-- Source data --
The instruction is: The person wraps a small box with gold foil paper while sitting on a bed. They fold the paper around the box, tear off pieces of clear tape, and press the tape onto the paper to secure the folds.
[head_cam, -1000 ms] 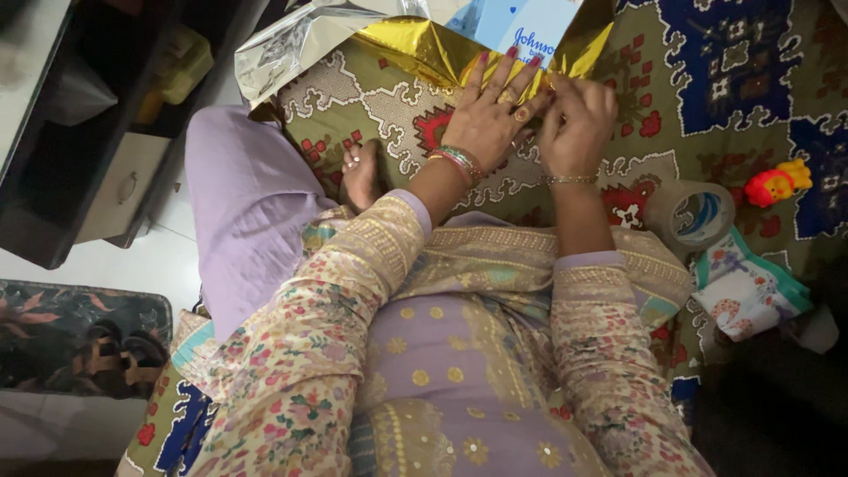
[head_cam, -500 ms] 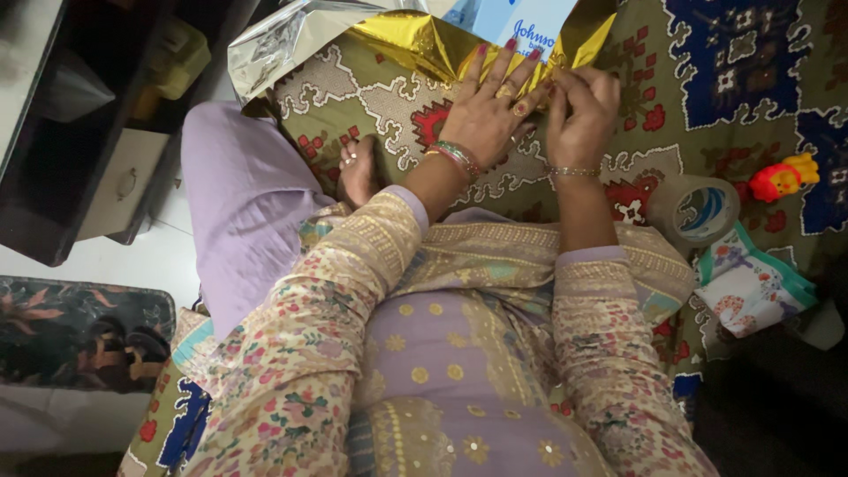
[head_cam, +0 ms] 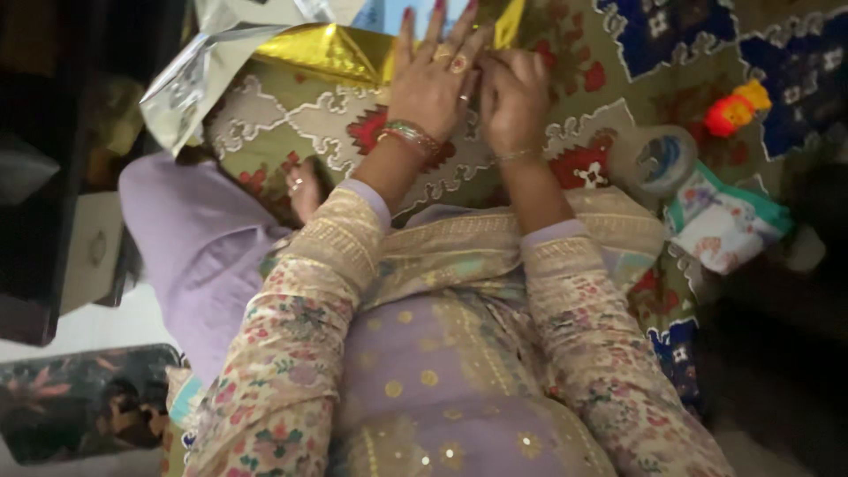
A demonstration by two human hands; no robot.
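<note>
Patterned rug (head_cam: 291,124): both hands (head_cam: 433,84) press gold foil's edge (head_cam: 322,53).

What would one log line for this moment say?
left hand: flat on gold wrapping foil | right hand: pinching foil edge | tape roll: on rug

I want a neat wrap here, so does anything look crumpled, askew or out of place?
Yes. The gold foil paper is creased, and its silver underside sticks up at the left corner. The left hand lies flat on it, the right hand beside. The tape roll lies apart on the rug.
</note>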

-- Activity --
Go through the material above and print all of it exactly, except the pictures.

-- Reply to the exercise --
The instruction is: The person wraps a small box with gold foil paper while sitting on a bed. They fold the paper around the box, tear off pieces of clear tape, and press the tape onto the paper to secure the folds.
[head_cam, -1000 ms] 
[head_cam, -500 ms] 
[head_cam, +0 ms] 
A demonstration by two human hands; no robot.
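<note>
Patterned rug (head_cam: 291,124): both hands (head_cam: 433,84) press gold foil's edge (head_cam: 322,53).

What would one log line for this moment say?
left hand: flat on gold wrapping foil | right hand: pinching foil edge | tape roll: on rug

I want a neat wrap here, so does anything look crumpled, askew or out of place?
Yes. The gold foil paper is creased, and its silver underside sticks up at the left corner. The left hand lies flat on it, the right hand beside. The tape roll lies apart on the rug.
</note>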

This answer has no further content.